А есть ли народ вообще?

– Господи, – прошептал он, – Отец небесный… нет народа… и не бывало никогда…

Он читал в газетах: у Ленина лихие люди отобрали ночью документы, бумажник и авто. И все оружие – у самого вождя, у шофера и у охраны. Он вычитывал в гремучих серых, желтых, чуть синеватых, тонких бумажных простынях: заключен позорный Брестский мир, – и ему оставалось только молча кусать губы и сжимать руки. От его страны на его глазах отрезали громадные куски, мир расхватывал и расклевывал земли его империи, и он ужасался и мысленно просил у земного своего отца прощенья: отец, я не смог сохранить твое царство, прости. А что толку? Отец в могиле, и, кажется, царство тоже хоронят. Белоруссия и Польша, Кавказ и Балтия – они уже были не под русской короной.

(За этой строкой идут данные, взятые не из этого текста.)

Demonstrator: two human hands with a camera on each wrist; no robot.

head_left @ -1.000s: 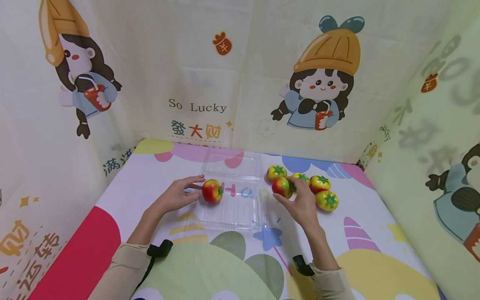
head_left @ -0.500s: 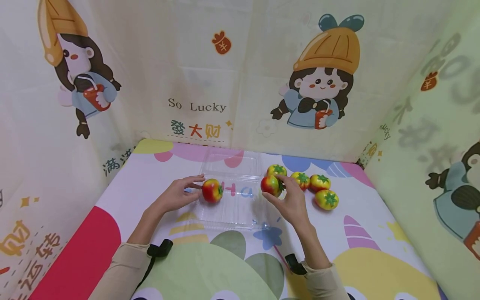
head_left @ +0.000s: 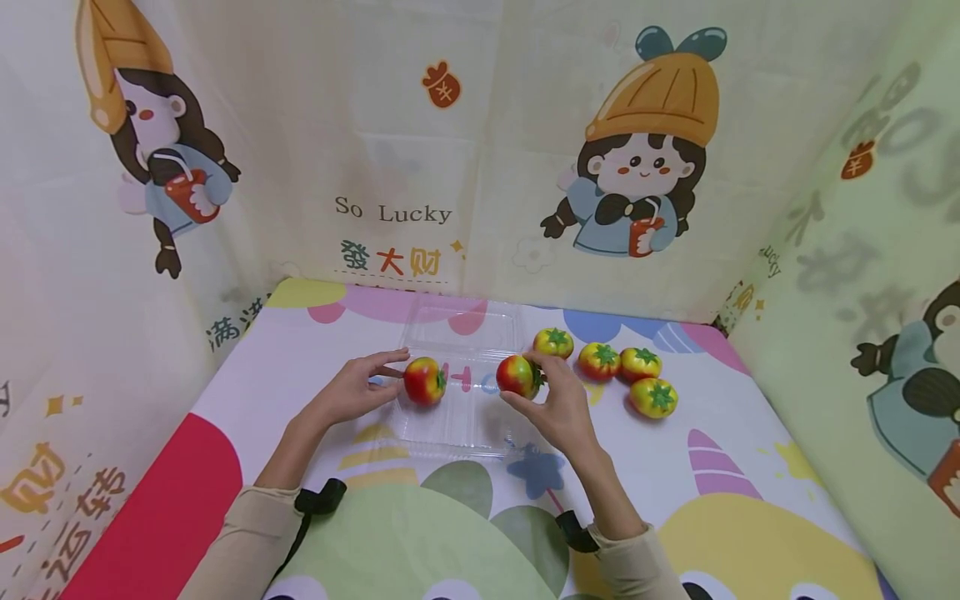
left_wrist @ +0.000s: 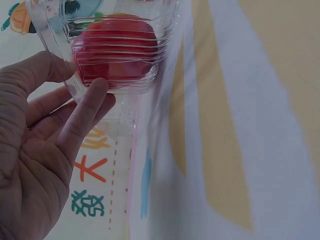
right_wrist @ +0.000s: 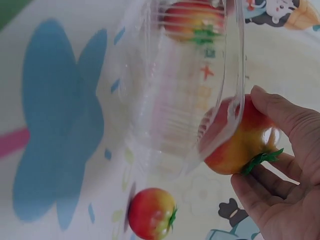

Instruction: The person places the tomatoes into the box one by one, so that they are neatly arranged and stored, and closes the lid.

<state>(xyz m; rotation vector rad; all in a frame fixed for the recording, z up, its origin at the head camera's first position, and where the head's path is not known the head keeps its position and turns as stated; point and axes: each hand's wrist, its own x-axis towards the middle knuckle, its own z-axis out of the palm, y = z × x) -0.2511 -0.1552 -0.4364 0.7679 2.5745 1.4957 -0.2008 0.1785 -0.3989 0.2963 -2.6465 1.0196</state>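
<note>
A clear plastic box lies on the table, its lid folded back. One red-and-yellow tomato with a green calyx sits inside at the left. At the box's left side, my left hand pinches the rim, thumb on the outer wall. My right hand grips a second shiny tomato between thumb and fingers. This tomato is over the right part of the box, partly behind the box's clear rim in the right wrist view. Whether it touches the box I cannot tell.
Several more tomatoes stand on the patterned tablecloth to the right; one of them is close to the box's back right. Printed cloth walls enclose the table at the back and both sides.
My right hand has carried its tomato leftward from beside the other tomatoes to over the box. The left hand and the tomato in the box have stayed put.
</note>
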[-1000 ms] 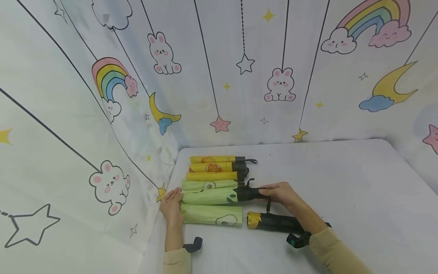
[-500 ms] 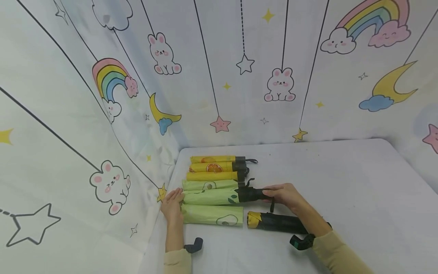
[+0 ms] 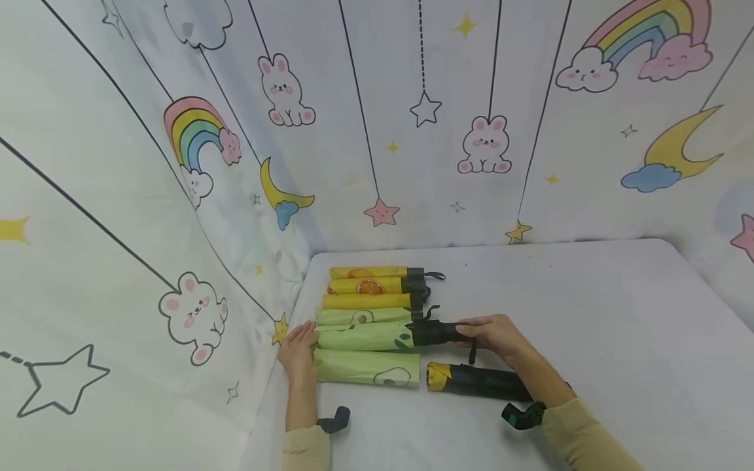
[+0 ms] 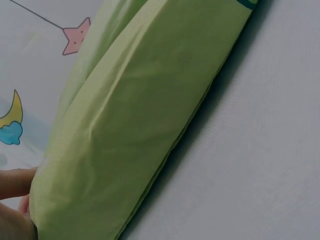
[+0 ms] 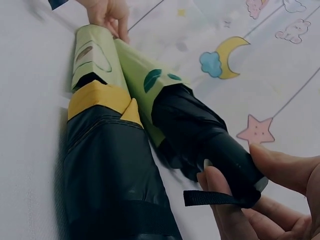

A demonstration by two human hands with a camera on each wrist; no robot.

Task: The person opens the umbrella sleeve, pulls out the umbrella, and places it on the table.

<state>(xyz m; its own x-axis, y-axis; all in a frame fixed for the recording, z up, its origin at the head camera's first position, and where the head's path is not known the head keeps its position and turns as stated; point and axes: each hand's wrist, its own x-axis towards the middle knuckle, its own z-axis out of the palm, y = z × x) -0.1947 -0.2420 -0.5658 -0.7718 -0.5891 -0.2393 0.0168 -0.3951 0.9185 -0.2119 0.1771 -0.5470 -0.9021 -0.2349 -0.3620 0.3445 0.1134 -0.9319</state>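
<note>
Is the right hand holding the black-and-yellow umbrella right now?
No, the right hand grips the black handle of the green-sleeved umbrella, while the black-and-yellow umbrella lies on the white table.

- The black handle [image 5: 235, 157] in my right hand [image 3: 495, 335]: smooth, matt plastic, by its look.
- Its wrist strap [image 5: 209, 198]: ribbed, woven webbing.
- The green umbrella fabric [image 4: 120, 120] I touch: fine-woven, creased, faintly glossy.
- The black umbrella [image 5: 110, 165]: smooth, softly shiny cloth.
- My tabletop [image 3: 589, 314]: matt.
</note>
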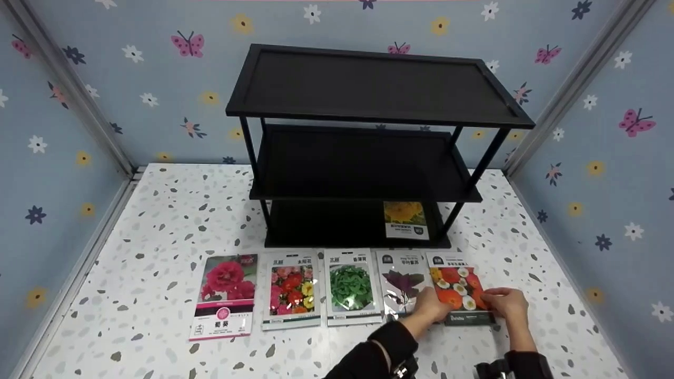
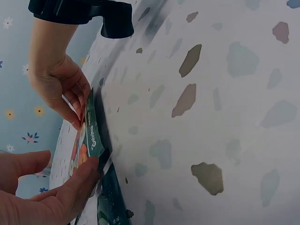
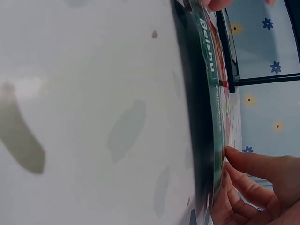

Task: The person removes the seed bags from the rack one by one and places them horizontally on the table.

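A seed packet (image 1: 459, 295) with orange, red and white flowers lies at the right end of a row, face up. Its near edge stands slightly off the table in the right wrist view. My right hand (image 1: 508, 305) pinches the packet's right edge, thumb on the face and fingers behind it. At the left edge, my left hand (image 1: 429, 306) touches the packet with its fingers, the thumb (image 2: 35, 163) held apart. Partly under that hand lies a packet with purple leaves (image 1: 401, 279). Further left are a green-leaf packet (image 1: 352, 287), a mixed-flower packet (image 1: 291, 289) and a pink-flower packet (image 1: 225, 295).
Behind the row stands a black three-tier shelf (image 1: 363, 87). A yellow-flower packet (image 1: 404, 220) lies on its bottom tier, towards the right. The speckled table (image 1: 158, 252) is bounded by patterned blue walls (image 1: 131, 79) at the back and both sides.
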### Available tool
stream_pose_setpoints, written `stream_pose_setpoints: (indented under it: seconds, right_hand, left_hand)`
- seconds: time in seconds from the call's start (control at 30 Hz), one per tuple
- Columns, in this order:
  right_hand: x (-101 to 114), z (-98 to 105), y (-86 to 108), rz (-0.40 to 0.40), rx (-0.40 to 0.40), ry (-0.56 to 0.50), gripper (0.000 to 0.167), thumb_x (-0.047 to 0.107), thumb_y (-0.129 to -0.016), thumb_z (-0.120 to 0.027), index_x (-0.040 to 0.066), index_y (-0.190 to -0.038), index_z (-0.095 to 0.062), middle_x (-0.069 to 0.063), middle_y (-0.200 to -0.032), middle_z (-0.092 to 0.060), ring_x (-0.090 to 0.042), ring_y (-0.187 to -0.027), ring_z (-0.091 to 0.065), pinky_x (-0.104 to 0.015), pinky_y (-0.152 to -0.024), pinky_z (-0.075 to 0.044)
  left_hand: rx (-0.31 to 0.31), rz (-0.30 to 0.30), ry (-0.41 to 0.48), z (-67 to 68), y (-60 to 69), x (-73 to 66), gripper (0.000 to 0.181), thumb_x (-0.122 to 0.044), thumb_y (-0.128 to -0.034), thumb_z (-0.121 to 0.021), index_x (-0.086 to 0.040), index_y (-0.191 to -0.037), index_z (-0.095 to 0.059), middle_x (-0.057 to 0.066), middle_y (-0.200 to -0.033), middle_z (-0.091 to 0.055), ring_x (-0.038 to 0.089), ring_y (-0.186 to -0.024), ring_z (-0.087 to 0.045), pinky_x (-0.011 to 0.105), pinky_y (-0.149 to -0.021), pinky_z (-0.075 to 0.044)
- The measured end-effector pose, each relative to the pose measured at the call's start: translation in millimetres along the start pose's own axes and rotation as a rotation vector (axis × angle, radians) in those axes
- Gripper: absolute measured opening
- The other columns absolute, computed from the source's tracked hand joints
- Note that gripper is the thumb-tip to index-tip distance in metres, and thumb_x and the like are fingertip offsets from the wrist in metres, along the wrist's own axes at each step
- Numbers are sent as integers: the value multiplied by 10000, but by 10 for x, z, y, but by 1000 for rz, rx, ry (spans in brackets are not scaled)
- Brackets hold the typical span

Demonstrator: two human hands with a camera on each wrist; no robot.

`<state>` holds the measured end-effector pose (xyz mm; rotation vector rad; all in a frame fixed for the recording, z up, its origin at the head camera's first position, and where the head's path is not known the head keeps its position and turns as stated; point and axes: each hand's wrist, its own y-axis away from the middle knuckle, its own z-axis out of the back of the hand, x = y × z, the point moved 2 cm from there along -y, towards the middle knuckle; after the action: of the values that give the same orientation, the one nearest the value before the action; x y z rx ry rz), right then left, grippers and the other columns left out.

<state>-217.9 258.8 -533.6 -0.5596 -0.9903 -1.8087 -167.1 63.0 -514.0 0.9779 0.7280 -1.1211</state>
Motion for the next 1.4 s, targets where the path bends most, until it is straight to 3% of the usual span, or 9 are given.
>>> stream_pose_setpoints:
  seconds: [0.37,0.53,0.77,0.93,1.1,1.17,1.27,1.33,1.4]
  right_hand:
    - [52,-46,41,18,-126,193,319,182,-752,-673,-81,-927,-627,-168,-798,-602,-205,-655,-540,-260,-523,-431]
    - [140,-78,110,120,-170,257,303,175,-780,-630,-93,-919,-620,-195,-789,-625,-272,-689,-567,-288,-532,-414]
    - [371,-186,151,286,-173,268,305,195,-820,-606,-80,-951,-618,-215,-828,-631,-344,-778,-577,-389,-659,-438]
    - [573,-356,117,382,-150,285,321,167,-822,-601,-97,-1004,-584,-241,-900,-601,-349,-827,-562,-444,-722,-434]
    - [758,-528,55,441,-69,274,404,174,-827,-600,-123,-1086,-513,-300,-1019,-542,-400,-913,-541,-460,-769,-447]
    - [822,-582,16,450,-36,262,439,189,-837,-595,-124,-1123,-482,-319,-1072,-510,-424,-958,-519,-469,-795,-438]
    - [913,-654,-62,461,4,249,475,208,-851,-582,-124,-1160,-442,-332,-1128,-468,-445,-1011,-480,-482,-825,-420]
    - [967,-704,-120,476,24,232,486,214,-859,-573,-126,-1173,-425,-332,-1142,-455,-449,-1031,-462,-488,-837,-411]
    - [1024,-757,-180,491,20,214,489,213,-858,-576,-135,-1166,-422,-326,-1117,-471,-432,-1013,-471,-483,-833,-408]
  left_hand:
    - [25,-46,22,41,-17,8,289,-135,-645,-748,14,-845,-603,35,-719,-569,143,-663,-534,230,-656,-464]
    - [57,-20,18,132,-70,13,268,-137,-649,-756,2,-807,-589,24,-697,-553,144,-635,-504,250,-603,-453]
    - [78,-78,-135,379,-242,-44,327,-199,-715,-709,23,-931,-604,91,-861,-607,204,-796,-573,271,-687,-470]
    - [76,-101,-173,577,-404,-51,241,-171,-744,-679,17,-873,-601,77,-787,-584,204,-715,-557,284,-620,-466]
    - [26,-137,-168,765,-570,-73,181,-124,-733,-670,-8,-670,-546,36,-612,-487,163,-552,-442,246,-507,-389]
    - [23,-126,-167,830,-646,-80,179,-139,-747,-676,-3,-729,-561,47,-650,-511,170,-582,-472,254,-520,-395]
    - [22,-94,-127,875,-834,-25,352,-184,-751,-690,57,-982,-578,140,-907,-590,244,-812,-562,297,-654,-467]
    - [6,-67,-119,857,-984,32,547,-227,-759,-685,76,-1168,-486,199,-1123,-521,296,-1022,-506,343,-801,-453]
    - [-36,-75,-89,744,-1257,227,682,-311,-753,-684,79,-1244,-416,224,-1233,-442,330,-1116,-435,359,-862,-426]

Да и корона, где она? А валяется в грязи, на задворках.

На задворках Совнаркома.

Они, красные люди, творили с его землей черт-те что. Перевели стрелки часов. Сплющили древний православный календарь. Теперь время шло быстрее, вприпрыжку, карнавально, как там, у них, в Европах. Красные кричали: мы должны быть как они! Мы – Европа! Он криво улыбался, сминал в руке газету. Европа? Мы? Петр Первый однажды уже захотел быть Европой; и что получилось? Разве получилось хорошо? Мы стали терять, и теряли, и теряли, и теряли себя. Но не растеряли: у нас еще есть великое слово.

И великая любовь. И дивные, светлые дети.

…вон они, смеются за стеной.

…Аликс все время говорит ему: не читай газет. У тебя испортится сердце.